米WesternElectric 516W ヘッドホン

米WesternElectric 516W ヘッドホン

製造年代が1918年という非常に古いヘッドホンです。
このようなヘッドホンは、状態のいいものがあまり残っておらず、買い付けが困難になってしまっています。
高インピーダンスですので、現代のヘッドホンとは違うと考えるべきものです。
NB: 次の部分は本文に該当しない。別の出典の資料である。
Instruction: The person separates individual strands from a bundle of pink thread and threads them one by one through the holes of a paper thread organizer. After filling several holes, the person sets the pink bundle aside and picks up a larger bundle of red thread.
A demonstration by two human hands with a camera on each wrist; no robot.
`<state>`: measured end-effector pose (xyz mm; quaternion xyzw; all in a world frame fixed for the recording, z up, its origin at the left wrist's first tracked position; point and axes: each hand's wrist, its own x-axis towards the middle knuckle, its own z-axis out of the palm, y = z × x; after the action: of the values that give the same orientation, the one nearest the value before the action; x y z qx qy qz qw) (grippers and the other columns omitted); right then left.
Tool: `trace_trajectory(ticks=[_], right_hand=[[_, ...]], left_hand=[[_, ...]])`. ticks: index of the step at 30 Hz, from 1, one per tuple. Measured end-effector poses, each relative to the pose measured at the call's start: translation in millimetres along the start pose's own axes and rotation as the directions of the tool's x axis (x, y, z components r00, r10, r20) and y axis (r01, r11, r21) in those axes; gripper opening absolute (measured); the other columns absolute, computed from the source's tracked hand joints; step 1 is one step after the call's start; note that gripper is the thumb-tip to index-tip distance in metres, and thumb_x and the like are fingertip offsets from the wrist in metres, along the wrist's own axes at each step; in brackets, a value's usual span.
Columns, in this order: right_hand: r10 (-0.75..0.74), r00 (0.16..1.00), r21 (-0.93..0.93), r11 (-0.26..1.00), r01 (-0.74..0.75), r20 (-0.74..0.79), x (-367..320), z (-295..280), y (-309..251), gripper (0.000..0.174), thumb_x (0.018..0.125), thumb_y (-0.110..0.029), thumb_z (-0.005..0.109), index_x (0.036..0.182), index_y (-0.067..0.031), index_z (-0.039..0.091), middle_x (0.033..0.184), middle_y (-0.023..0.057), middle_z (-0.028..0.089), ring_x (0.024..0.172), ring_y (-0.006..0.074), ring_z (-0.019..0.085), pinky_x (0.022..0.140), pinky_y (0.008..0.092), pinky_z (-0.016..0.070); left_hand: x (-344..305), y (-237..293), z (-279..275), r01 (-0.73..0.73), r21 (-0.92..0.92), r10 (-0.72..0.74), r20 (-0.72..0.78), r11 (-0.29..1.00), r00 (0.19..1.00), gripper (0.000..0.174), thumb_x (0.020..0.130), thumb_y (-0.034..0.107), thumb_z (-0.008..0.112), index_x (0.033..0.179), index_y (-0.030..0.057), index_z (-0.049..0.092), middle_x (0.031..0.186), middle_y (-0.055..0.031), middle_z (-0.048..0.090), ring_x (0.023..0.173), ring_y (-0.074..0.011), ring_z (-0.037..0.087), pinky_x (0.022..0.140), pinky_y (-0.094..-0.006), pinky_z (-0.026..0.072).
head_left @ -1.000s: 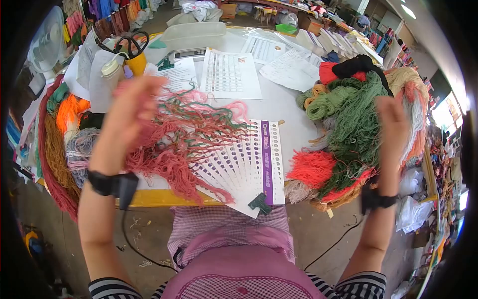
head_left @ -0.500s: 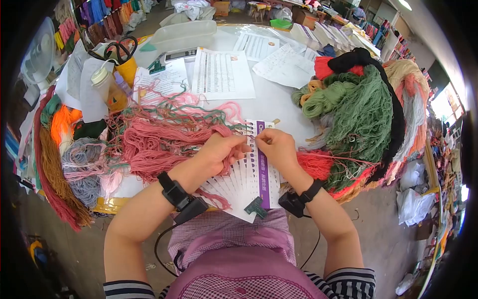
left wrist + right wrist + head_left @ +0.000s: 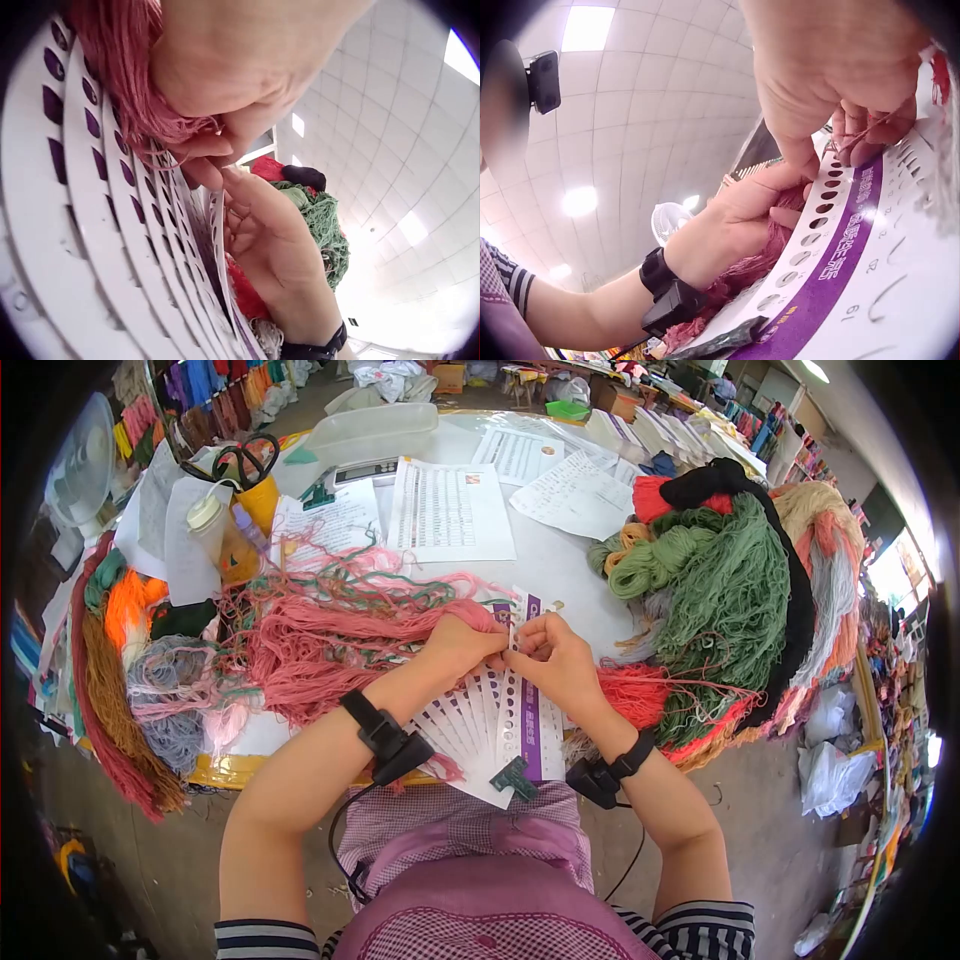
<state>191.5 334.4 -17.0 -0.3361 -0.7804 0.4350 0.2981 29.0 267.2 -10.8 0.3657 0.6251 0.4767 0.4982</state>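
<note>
A fan of white punched cards (image 3: 455,722) with purple strips is held at its base by a dark green clip (image 3: 516,777). My left hand (image 3: 462,650) grips a hank of dusty pink yarn (image 3: 330,635) above the cards. Opposite it, my right hand (image 3: 556,662) pinches the edge of the top card (image 3: 810,240), with thumb and fingertips close to the left hand's fingers. That card stands lifted from the others in the left wrist view. A thin pink strand (image 3: 881,124) runs across the right fingers. Fingertips partly hide the holes there.
Green yarn (image 3: 720,580) and a red bundle (image 3: 635,695) lie at the right, grey yarn (image 3: 168,675) at the left. Behind are printed sheets (image 3: 450,510), a yellow cup (image 3: 262,505) with scissors, a bottle (image 3: 205,520) and a plastic tray (image 3: 375,430).
Both hands came from raised, apart positions down to the cards. Since half a second ago, the pink hank in the left hand has been drawn rightward and the top card has lifted.
</note>
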Motion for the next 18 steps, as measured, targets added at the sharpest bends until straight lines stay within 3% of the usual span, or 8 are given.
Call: trace_trajectory(ticks=[4, 7, 9, 11, 13, 14, 16, 18], right_hand=[[0.033, 0.999, -0.005, 0.999, -0.033, 0.024, 1.1, -0.2, 1.7, 0.030, 0.074, -0.015, 0.076, 0.096, -0.0020, 0.060, 0.078, 0.0030, 0.062, 0.068, 0.0079, 0.057, 0.064, 0.0226, 0.0484], [0.047, 0.998, -0.096, 0.994, -0.043, 0.039, 2.6, 0.0, 1.7, 0.036, 0.072, -0.020, 0.077, 0.098, -0.0016, 0.059, 0.077, 0.0056, 0.064, 0.067, 0.0108, 0.059, 0.064, 0.0243, 0.0492], [0.039, 0.997, -0.158, 0.987, -0.029, 0.059, 3.4, 2.4, 2.1, 0.042, 0.070, -0.024, 0.078, 0.100, -0.0017, 0.058, 0.075, 0.0083, 0.064, 0.067, 0.0159, 0.062, 0.064, 0.0274, 0.0501], [0.063, 0.994, -0.209, 0.977, -0.044, 0.084, 3.6, 1.6, -6.2, 0.044, 0.069, -0.025, 0.076, 0.102, -0.0017, 0.057, 0.080, 0.0111, 0.065, 0.072, 0.0222, 0.064, 0.068, 0.0323, 0.0509], [0.090, 0.990, -0.269, 0.962, -0.058, 0.111, 1.9, -0.2, -15.6, 0.046, 0.069, -0.026, 0.075, 0.103, -0.0017, 0.056, 0.085, 0.0139, 0.066, 0.078, 0.0285, 0.066, 0.071, 0.0371, 0.0516], [0.088, 0.993, -0.303, 0.951, -0.058, 0.085, 1.0, -0.1, -20.0, 0.051, 0.069, -0.025, 0.075, 0.109, -0.0028, 0.053, 0.088, 0.0150, 0.065, 0.081, 0.0306, 0.066, 0.073, 0.0384, 0.0511], [0.083, 0.994, -0.343, 0.938, -0.055, 0.066, 0.6, 1.6, -18.3, 0.056, 0.069, -0.025, 0.075, 0.114, -0.0039, 0.050, 0.092, 0.0161, 0.065, 0.084, 0.0328, 0.065, 0.075, 0.0396, 0.0506], [-0.023, 0.995, -0.354, 0.934, 0.055, 0.095, 1.1, 5.0, -9.2, 0.066, 0.069, -0.026, 0.074, 0.123, -0.0065, 0.042, 0.101, 0.0187, 0.063, 0.091, 0.0355, 0.064, 0.077, 0.0414, 0.0500]], left_hand=[[-8.4, -0.7, -18.4, -0.037, 0.004, 0.036, 0.038, 0.999, 0.999, 0.014, 0.081, 0.015, 0.066, 0.084, 0.0015, 0.067, 0.064, -0.0047, 0.063, 0.043, -0.0048, 0.048, 0.037, -0.0190, 0.0346], [-9.7, -6.3, -33.9, -0.105, -0.223, 0.117, 0.040, 0.969, 0.992, 0.015, 0.079, 0.014, 0.064, 0.087, 0.0022, 0.068, 0.070, -0.0065, 0.064, 0.049, -0.0088, 0.052, 0.041, -0.0204, 0.0354], [-12.0, -3.6, -39.6, 0.089, -0.532, -0.054, 0.082, 0.842, 0.995, 0.022, 0.080, 0.016, 0.062, 0.097, 0.0023, 0.068, 0.080, -0.0081, 0.065, 0.058, -0.0109, 0.056, 0.045, -0.0197, 0.0362], [-24.1, 19.2, -35.3, 0.142, -0.598, -0.079, 0.130, 0.789, 0.988, 0.032, 0.079, 0.010, 0.056, 0.107, -0.0021, 0.064, 0.074, -0.0075, 0.062, 0.064, -0.0148, 0.056, 0.045, -0.0195, 0.0363], [-24.1, 27.6, -34.1, 0.205, -0.513, 0.018, 0.396, 0.833, 0.918, 0.029, 0.083, 0.013, 0.057, 0.107, -0.0015, 0.064, 0.069, -0.0047, 0.059, 0.063, -0.0120, 0.056, 0.044, -0.0200, 0.0365], [-21.5, 26.5, -28.4, 0.205, -0.515, 0.020, 0.397, 0.833, 0.918, 0.029, 0.083, 0.013, 0.057, 0.107, -0.0015, 0.064, 0.069, -0.0047, 0.059, 0.063, -0.0120, 0.056, 0.044, -0.0200, 0.0365], [-15.2, 23.0, -13.1, 0.061, 0.099, -0.088, 0.299, 0.993, 0.950, 0.030, 0.086, 0.018, 0.061, 0.111, 0.0013, 0.064, 0.068, -0.0028, 0.059, 0.060, -0.0092, 0.055, 0.043, -0.0199, 0.0361], [-13.3, 24.1, -8.6, 0.060, 0.182, -0.115, 0.310, 0.982, 0.944, 0.035, 0.086, 0.020, 0.063, 0.118, 0.0039, 0.062, 0.066, -0.0016, 0.058, 0.056, -0.0083, 0.054, 0.043, -0.0197, 0.0362]])
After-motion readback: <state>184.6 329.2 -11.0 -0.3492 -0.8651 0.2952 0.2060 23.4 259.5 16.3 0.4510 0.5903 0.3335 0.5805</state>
これは2200オームあります。

これは恐らく、第一次世界大戦期に軍の通信用途に使われたものと思われます。
それゆえ、音楽再生用ではありません。
しかし、このような雅な音は今では聞けなくなっていますので、
二胡の演奏を優雅に鑑賞したい場合に使えるものとして貴重だと言えます。

このようなヘッドホンの魅力を最大限引き出したい場合は、鉱石ラジオに繋ぐのが良いとされています。
マニアは、CDプレーヤーをわざわざ送信機に繋いで、電波を飛ばして音楽を鑑賞するようです。

米WesternElectric社は、電話会社AT&Tの製造部門で、30年代のトーキー映画の音響システムが有名です。
Altecは、主に修理を担当していました。
ここに、J.B.Lansingが在籍していたことがあり、彼がAltecに残したユニット、さらに独立後、JBLで設計したユニット群は、20世紀音響芸術の至宝です。
これが、米国オーディオの源流からの主要な流れで、最高の遺産でもあります。
WE555,WE594ドライバーなどは非常に高額で取引されていますが、
ヘッドホンなど小型のものは安価にて入手できますので、WEサウンドを手軽に享受するには良い選択かもしれません。

この個体の入手は、鉱石ラジオ用ヘッドホンの権威 スコット・バルダーストン氏から直接購入したものです。
氏は、自身の所有サイトにおいて、信用できるものを良心的な価格で販売されておられますので、
怪しい海外オークションなどを利用せず、このようなところを利用されるのは良い方法です。
アジア人に対しても、紳士的に対応されますし、発送もスムーズです。
同サイトでは、氏のこれまでの研究を集大成したようなデスコグラフィーもあり、一見の価値があります。